With the rapid development and complex challenges of chemical substances, new drug synthesis pathways are usually the most effective.768-66-1,2,2,6,6-Tetramethylpiperidine,as a common compound, the synthetic route is as follows.
A solution of 2,2,6,6-tetramethylpiperidine (0.567 ml, 3.36 mmol) in dry tetrahydrofurane was cooled in a Schlenk tube to -20 C. N-Butyllithium in hexane (1.6 M, 2.0 ml) was added.
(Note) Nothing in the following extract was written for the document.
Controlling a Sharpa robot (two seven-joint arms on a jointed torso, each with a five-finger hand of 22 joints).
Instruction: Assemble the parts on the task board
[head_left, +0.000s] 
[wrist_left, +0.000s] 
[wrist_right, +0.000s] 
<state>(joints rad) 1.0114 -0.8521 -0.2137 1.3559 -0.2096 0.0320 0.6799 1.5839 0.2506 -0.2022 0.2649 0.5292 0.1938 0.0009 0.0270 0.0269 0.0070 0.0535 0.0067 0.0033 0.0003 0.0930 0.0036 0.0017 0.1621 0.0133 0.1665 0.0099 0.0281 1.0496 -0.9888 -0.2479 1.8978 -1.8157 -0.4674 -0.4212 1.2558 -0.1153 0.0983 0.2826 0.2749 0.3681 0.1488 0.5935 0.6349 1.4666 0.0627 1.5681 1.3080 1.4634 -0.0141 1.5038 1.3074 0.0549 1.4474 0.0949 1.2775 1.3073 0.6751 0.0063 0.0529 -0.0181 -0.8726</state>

The resulting orange solution was stirred for 10 min at -20 C. and was then cooled to -78 C. A solution of N-Butyloxycarbonylindole (0.652 g, 3 mmol) in a small amount of dry tetrahydrofurane was added. Stirring was continued for 90 min at -78 C. before a fresly prepared 1.5 M Zinc chloride solution i tetrahydrofurane (3.3 ml) was added. The reaction mixture was allowed to reach room temperature slowly. This yellow mixture was added to a flask containing bis(tri-t-butylphosphine) palladium (50 mg) and 4-bromo-nitobenzene ((0,509 g, 2.25 mmol). After stirring for 1 h at room temperature the temperature was raised to 60 C. over night. The reaction mixture was diluted with dichloromethane (20 ml) and was washed with saturated aqueous ammonium chloride (2×30 ml). The organic layer was dried (magnesium sulfate) and concentrated under reduced pressure. The residue was filtered hot in heptane and then crystalized to give the title compound in 63% yield (0.480 g). 1H NMR (400 MHz, CHLOROFORM-D), delta ppm 1.33 (m, 9 H), 6.61 (s, 1 H), 7.27 (m, 1 H), 7.36 (t, J=7.83 Hz, 1 H), 7.56 (m, 3 H), 7.67 (d, J=8.08 Hz, 2 H), 8.21 (d, J=8.59 Hz, 1 H).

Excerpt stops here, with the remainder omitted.